> **Problem statement**
When you reach the line with "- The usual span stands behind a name" in the data below, begin printing lines exactly, and stop once the line with "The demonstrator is" has been printed.

> **Provided material**
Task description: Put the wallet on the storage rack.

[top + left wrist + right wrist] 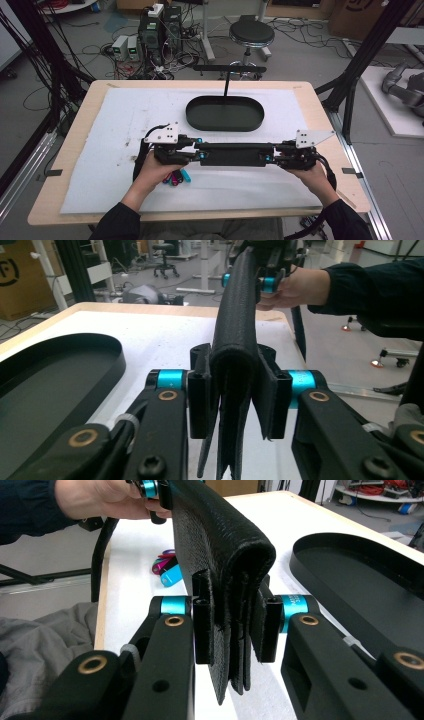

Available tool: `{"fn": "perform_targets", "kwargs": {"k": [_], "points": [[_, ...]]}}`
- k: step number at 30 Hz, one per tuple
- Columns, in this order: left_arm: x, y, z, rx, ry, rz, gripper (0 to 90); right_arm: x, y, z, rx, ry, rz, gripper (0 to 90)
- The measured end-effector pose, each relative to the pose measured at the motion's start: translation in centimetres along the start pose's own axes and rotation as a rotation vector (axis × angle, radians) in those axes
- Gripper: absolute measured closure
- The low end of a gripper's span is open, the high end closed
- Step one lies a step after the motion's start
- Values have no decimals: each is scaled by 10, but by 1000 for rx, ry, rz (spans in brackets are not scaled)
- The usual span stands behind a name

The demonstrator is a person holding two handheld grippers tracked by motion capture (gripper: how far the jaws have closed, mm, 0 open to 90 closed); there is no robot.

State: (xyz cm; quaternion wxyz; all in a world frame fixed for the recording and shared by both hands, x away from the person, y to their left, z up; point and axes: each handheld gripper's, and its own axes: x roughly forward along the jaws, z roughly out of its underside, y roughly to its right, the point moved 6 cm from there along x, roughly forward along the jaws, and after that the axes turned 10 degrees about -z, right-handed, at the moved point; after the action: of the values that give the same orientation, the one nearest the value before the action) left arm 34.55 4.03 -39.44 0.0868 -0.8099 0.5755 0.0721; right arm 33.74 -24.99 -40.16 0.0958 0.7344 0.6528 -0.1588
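Note:
A long black textured pouch (234,154), folded over along its top, hangs between both grippers above the white mat (125,115). My left gripper (199,151) is shut on its left end; in the left gripper view the pouch (235,360) runs away from the jaws toward the other hand. My right gripper (272,154) is shut on the right end, where the pouch (220,555) shows layered edges hanging down between the jaws. Several coloured markers (176,177) lie on the mat under the left hand, also in the right gripper view (167,567).
A black oval tray (225,114) sits on the mat behind the pouch, with a black stand post (227,80) rising at its far rim. The wooden table edge (55,165) frames the mat. A stool (251,35) and cables are on the floor beyond.

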Motion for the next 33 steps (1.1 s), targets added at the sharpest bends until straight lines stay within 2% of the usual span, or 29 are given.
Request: {"fn": "perform_targets", "kwargs": {"k": [4, 9, 10, 11, 12, 15, 24, 28, 33], "points": [[0, -1, -1, -4, 5, -18, 651, 1, -3, -1, -10, 9, 0, 767], [0, -4, 0, -5, 0, -55, 534, 0, -2, -1, -15, 8, 8, 770], [0, -5, -1, -7, 1, -70, 534, 0, -2, -1, -15, 8, 8, 770], [-2, -7, -2, -16, 7, -95, 472, -1, -2, -2, -14, 12, 17, 771], [-2, -7, -2, -16, 7, -95, 462, -1, -2, -2, -14, 12, 17, 771], [-7, -9, -3, -1, 1, -131, 441, -3, 1, -2, -11, 24, 33, 770], [-36, -6, -4, 11, 11, -223, 360, -9, 18, -6, 23, 68, 121, 771], [-49, -1, 1, 15, 5, -256, 336, -9, 33, -12, 41, 85, 168, 771], [-65, 7, 9, 2, 6, -293, 320, -6, 46, -17, 53, 91, 198, 771]]}}
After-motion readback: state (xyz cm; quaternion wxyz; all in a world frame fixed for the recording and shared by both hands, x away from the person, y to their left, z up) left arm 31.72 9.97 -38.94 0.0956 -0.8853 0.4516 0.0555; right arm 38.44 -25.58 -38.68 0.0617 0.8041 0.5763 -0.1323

> **Finished task**
- The usual span stands behind a name

The demonstrator is a person holding two handheld grippers tracked by motion capture (gripper: how far the jaws have closed, mm, 0 open to 90 closed); there is no robot.

The exercise has been fully completed.